TASK OBJECTIVE:
There is material below. Print exactly the lines starting at the line with "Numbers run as" and ending at the line with "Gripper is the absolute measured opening", ends included, and no others.

══════════════════════════════

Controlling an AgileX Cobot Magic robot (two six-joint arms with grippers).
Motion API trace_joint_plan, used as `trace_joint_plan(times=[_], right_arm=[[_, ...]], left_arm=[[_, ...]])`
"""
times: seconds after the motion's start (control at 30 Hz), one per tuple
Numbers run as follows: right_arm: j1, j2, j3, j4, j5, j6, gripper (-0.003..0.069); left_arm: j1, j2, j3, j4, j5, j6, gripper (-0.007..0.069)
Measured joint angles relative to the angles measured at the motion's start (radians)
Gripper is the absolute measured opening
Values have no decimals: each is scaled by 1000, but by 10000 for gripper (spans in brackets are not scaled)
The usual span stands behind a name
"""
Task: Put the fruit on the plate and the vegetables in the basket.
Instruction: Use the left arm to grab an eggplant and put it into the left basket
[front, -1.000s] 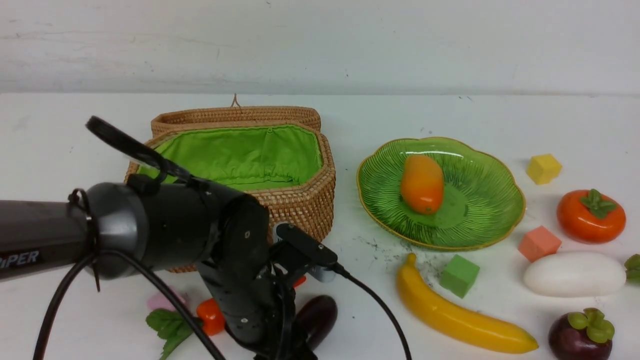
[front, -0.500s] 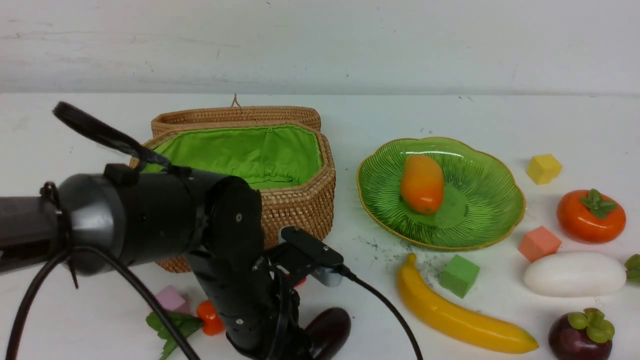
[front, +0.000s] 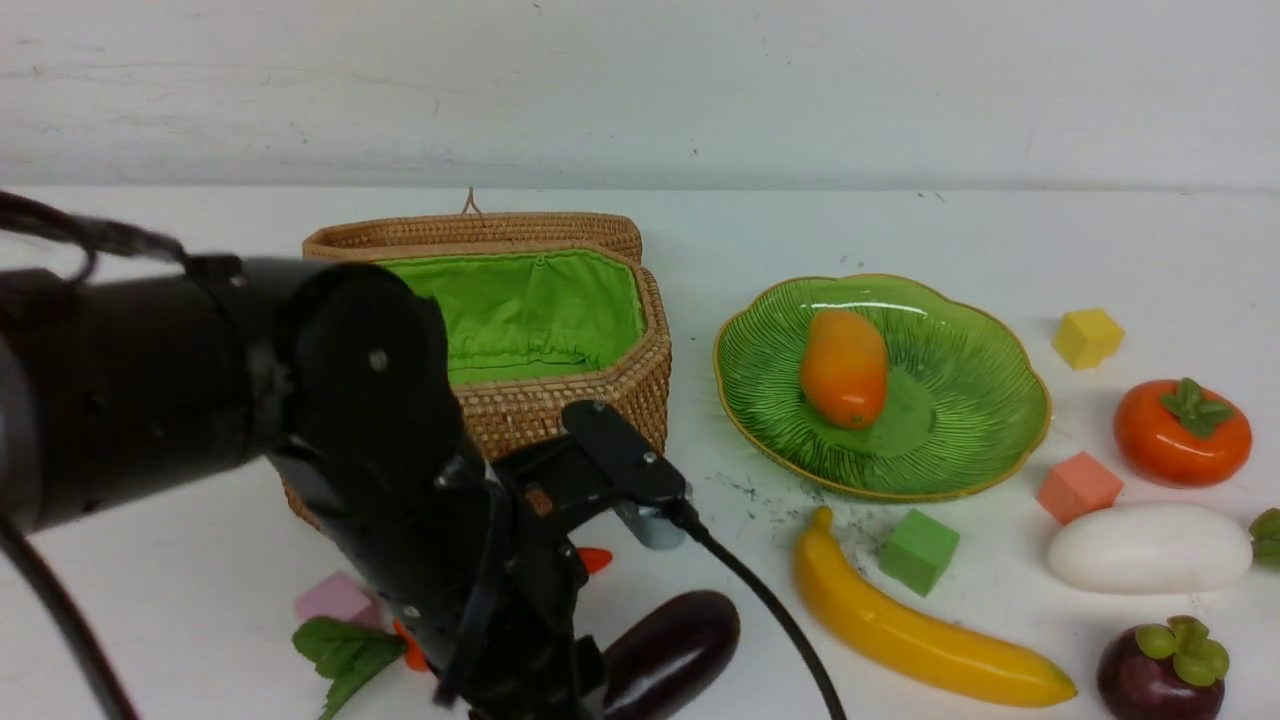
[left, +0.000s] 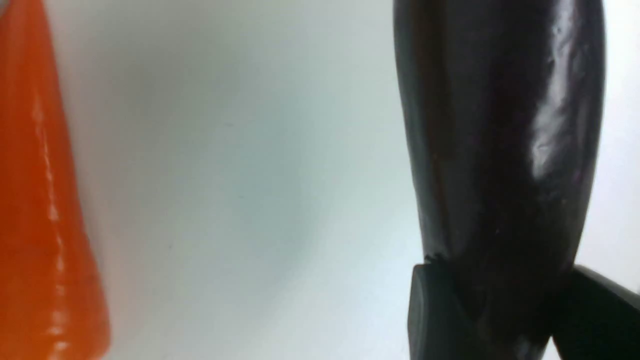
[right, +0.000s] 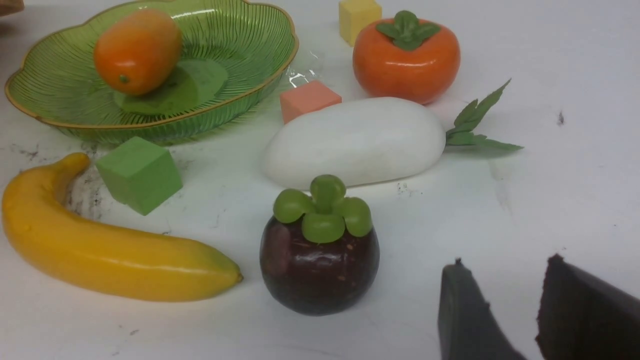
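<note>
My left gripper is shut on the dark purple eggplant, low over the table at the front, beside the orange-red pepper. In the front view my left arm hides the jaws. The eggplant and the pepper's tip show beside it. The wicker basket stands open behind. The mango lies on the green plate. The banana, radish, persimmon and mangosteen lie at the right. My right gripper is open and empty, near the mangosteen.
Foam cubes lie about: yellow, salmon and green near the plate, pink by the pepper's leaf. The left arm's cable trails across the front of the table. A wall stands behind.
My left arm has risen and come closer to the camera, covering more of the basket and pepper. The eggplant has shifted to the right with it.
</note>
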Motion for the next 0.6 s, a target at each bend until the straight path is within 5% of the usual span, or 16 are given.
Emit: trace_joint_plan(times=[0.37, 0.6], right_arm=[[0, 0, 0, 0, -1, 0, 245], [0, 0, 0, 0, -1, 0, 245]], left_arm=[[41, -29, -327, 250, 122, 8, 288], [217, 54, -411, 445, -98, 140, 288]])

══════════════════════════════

RESULT OF THE TASK:
Numbers run as follows: right_arm: j1, j2, j3, j4, j5, j6, gripper (-0.003..0.069); left_arm: j1, j2, j3, j4, j5, j6, gripper (-0.007..0.069)
Measured joint angles relative to the angles measured at the motion's start (radians)
Gripper is the absolute measured opening

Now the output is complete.